Bar Contact In The Snatch & Clean | Brush Or Bang?


How and when the bar contacts the body in the snatch and clean—and even whether or not it should—is an ongoing source of confusion for new lifters, so we’re going to sort you out right now.
 
First, does the bar have to contact the body? Only if you want to lift correctly.
 
The bar wants hang directly below the shoulders. If you stand vertically with a bar at arms’ length, your shoulders will be behind the bar—but the bar is prevented from moving all the way back under the shoulders because your legs and hips are in the way, which means the bar is unavoidably contacting your body.
 
In other words, the only way to lift without the bar touching your body at the top of a pull—assuming proper balance on the feet—is to not extend the body completely—a complete extension will force the bar to eventually come into contact.
 
Exceptions to this are with very light weights, generating enough speed early in the lift to allow the bar to swing out and stay away from the body, or allowing the bar to move forward from the start of the lift and letting it pull you with it—two serious errors.
 
This leads us to when this contact should occur, and that’s when the shoulders first move behind the bar. As your trunk reaches approximately vertical in the second pull, the bar will contact the body as it tries to remain below the shoulders as they move back with hip extension.
 
Artificially forcing the bar to contact before this point by pushing it back and up excessively will create problems with balance, reduction of bar speed, and dragging that will slow or deflect the bar.
 
Finally, the perennial argument: should the contact be more of a brush or a bang? The goal is to ensure complete contact because it indicates proper balance and position, while minimizing disruption of the bar’s upward trajectory and acceleration.
 
Contact aggressive enough to generate a bit of noise is generally desirable, but significant horizontal contact of the bar with the hips is problematic because it moves the bar forward and slows and limits its elevation.
 
In all cases, the bar needs to be continuing to move upward along the body as it contacts rather than contacting at a single point and then immediately moving away.
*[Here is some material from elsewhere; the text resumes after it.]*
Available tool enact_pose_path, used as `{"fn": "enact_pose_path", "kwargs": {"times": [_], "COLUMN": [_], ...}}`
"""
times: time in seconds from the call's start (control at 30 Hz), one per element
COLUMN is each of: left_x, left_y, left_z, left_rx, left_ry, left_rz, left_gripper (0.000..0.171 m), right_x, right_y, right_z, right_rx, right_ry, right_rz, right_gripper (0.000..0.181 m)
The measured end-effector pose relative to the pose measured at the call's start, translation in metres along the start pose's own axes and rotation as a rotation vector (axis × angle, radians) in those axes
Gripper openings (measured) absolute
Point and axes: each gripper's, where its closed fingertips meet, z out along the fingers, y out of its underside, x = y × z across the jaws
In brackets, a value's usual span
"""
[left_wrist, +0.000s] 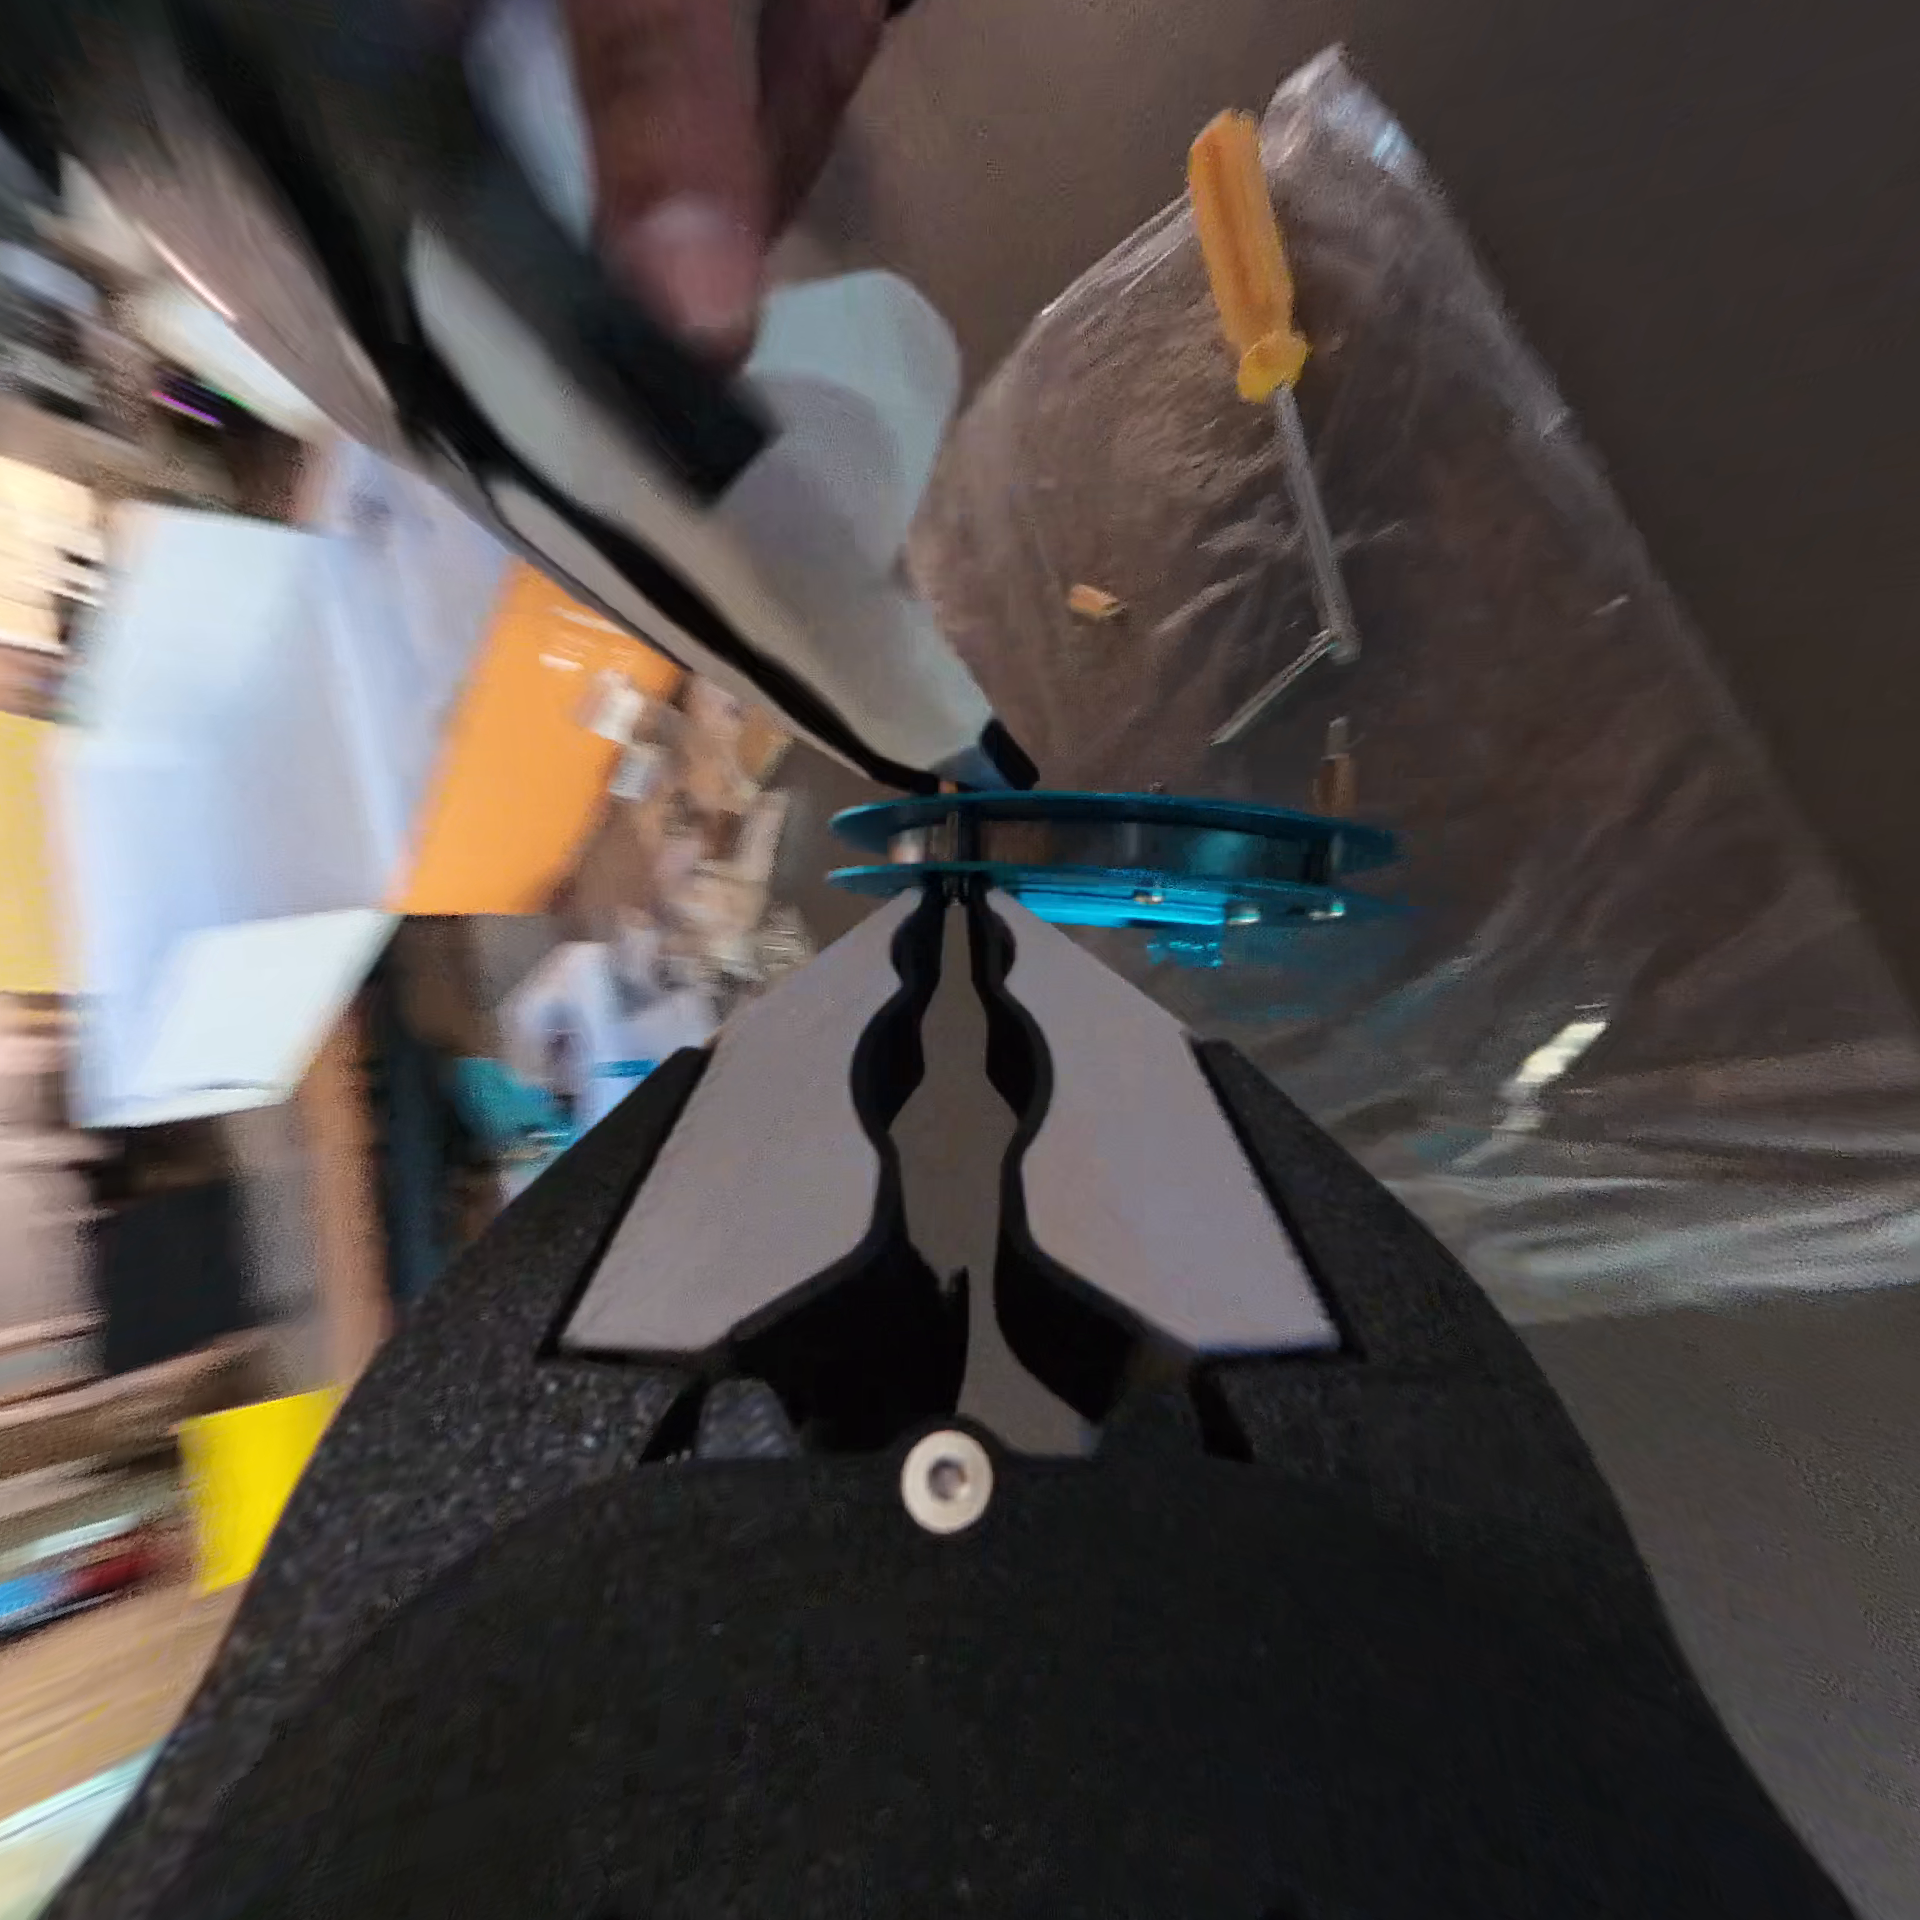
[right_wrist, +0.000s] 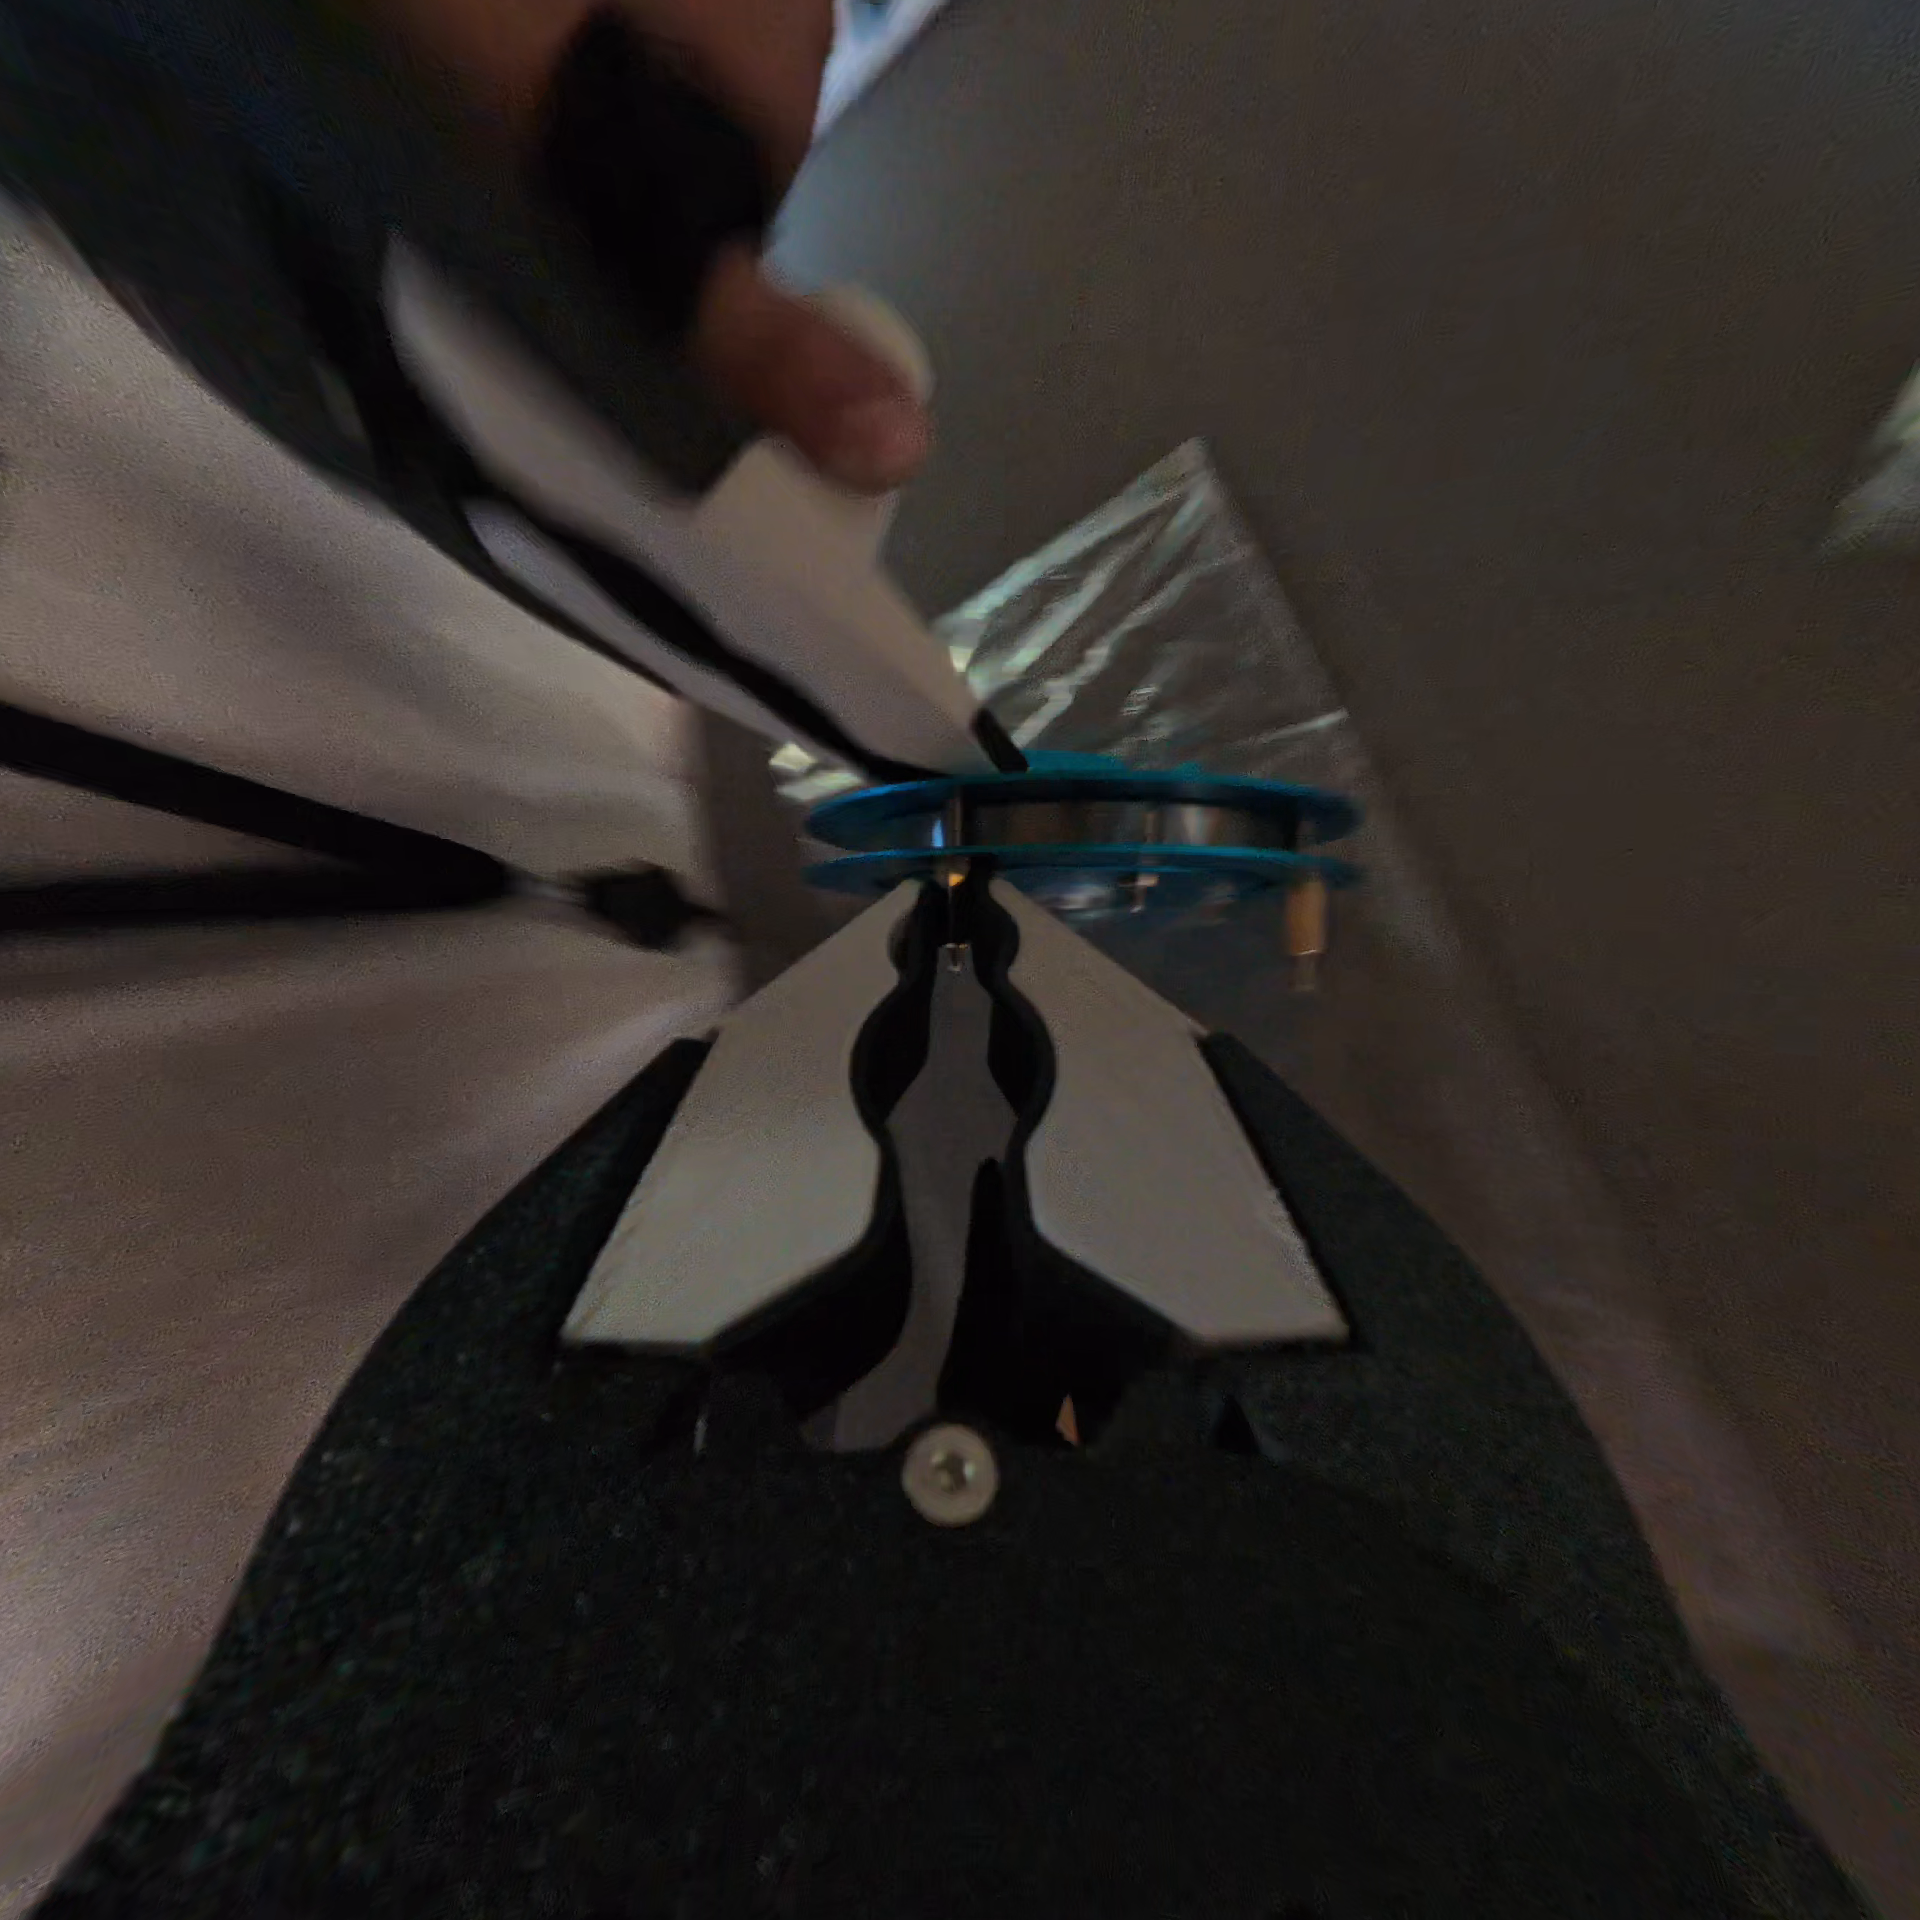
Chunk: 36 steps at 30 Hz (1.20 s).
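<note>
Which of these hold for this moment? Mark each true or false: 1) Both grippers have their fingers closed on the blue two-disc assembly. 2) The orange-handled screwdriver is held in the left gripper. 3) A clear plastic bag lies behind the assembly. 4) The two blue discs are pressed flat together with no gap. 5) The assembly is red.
1) True: the left gripper and the right gripper each pinch a post at the edge of the blue two-disc assembly.
2) False: the orange-handled screwdriver lies apart on the clear plastic bag.
3) True.
4) False: a gap with metal spacers separates the discs.
5) False: it is blue.
</note>
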Motion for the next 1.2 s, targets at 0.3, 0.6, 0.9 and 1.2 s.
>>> {"fn": "enact_pose_path", "kwargs": {"times": [0.3, 0.6, 0.9, 1.2], "left_x": [-0.002, 0.001, 0.001, 0.004], "left_y": [-0.002, 0.001, -0.005, 0.002], "left_z": [0.0, 0.001, -0.001, 0.0], "left_rx": [0.001, 0.011, -0.033, -0.04], "left_ry": [-0.176, 0.074, -0.29, 0.286], "left_rz": [0.122, -0.058, 0.307, -0.267], "left_gripper": [0.003, 0.003, 0.003, 0.003], "right_x": [-0.008, 0.004, -0.015, 0.007], "right_y": [0.0, -0.002, 0.002, -0.001], "right_z": [0.0, -0.002, -0.001, 0.0], "right_rx": [0.097, -0.03, 0.107, -0.055], "right_ry": [-0.336, 0.156, -0.588, 0.325], "right_rz": [0.219, -0.169, 0.442, -0.377], "right_gripper": [0.004, 0.004, 0.004, 0.009]}}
We can call it a violent brush or a glancing bang—whatever makes you happy.
 
Now the obvious question is how you make all this happen.
 
First, simply keep the bar as close to the legs as possible all the way through ­­ the pull without dragging.
 
Stay over the bar long enough to prevent it from contacting low on the legs as the knees move forward.
 
And continue driving through the floor vertically with the legs through completion of hip extension.